A recent expert study stated that brain cancer is the deadliest childhood cancer in the United States and triggered attention to other cancers afflicting children, which were not in the limelight.

The findings of the Centers for Disease Control and Prevention have now turned the gaze to such cancers which are spreading fast among children. The report by CDC said brain cancer among U.S. kids has pushed blood cancer or leukemia to the second spot.

The CDC report also said deaths from leukemia subsided thanks to the progress made in blood cancer treatment. As reported in Tech Times, childhood brain cancer fatalities zoomed from 516 in 1999 to 534 in 2014.

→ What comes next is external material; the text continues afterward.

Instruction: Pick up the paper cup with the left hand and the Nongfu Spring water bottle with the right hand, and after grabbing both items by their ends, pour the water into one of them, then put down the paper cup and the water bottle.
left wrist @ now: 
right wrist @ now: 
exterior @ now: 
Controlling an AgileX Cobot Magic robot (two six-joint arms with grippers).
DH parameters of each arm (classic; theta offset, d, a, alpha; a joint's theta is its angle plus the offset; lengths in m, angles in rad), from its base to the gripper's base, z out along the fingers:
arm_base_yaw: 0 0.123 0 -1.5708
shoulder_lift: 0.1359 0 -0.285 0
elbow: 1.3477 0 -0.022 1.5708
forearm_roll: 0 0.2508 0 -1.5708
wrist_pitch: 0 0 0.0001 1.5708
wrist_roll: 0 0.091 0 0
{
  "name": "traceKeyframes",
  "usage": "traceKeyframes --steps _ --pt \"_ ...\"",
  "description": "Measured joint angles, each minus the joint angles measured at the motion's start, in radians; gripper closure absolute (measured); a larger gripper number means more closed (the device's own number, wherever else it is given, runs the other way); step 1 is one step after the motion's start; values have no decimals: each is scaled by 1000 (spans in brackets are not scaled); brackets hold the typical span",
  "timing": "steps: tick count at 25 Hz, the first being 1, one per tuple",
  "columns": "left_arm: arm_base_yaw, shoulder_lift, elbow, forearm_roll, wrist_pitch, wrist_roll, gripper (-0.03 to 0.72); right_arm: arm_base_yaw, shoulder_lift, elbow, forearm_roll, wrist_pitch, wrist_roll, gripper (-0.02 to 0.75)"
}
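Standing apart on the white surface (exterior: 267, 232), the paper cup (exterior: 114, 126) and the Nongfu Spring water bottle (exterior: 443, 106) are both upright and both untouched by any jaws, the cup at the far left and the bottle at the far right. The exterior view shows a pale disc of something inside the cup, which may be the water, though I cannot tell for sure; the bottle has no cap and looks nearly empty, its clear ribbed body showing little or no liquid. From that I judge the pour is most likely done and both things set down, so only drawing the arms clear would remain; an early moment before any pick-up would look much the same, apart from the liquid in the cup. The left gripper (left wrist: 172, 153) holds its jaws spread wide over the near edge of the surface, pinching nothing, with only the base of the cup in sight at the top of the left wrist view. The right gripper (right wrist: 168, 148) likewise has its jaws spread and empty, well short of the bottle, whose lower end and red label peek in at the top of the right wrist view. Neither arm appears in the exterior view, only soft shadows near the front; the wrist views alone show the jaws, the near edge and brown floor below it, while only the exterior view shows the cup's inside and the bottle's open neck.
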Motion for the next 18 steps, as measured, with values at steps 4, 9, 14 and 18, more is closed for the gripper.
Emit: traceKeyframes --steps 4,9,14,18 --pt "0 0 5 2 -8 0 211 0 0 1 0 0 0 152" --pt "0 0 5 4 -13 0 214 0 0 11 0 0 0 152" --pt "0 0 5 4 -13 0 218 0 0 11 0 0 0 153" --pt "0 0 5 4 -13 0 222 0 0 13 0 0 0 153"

The CDC report noted that child blood cancer killed 445 in 2014 and was down from 645 in 1999. In addition to brain cancer and leukemia, other childhood cancers have accounted for 81.6 percent of all childhood cancer deaths in 2014.

Other fatal childhood cancers include the following:

-Bone Cancer
-Articular Cartilage Cancer
-Thyroid Cancer
-Endocrine Glands Cancer
-Mesothelial Soft Tissue Cancer

Brain Cancer: Brain cancer and tumors on the nervous system often manifest as headaches, dizziness, blurred vision, nausea, seizures and trouble in walking and handling objects.

Neuroblastoma: Neuroblastoma affects nerve cells of children and the tumor appears in the belly with large swellings. Wilms tumor or nephroblastoma attacks kidneys of children at the age of 3 or 4 years.

Bone Cancers: Child bone cancers are of two types. Osteosarcoma is noticed among teens with bone pain and swelling around the bone. Ewing sarcoma causes pain and swelling in the bones, and hip bones and ribs are the most affected.

Lymphomas: Lymphomas affect the immune cells or lymphocytes and appear at lymph nodes such as in the tonsils. The symptoms include tiredness, weight loss, fever and swollen lymph under the skin in the neck or groin, according to a cancer-related research publication.

Blood Cancer vs. Brain Cancer

"Forms of leukemia that a generation ago was almost universally fatal are almost universally curable," noted Sally Curtin, the CDC report's author, commenting on the decline in blood cancer among kids.

Compounding the problem of expanding childhood brain cancer is the difficulty in treating the malaise. This is because blood-brain barrier stonewalls the central nervous system from taking cancer medicines and hampers chemotherapy treatment.

 "With leukemia, you are giving the therapy directly into the blood and hence to the bone marrow which is exactly where the cancer is," Curtin said and urged more research into childhood brain cancers.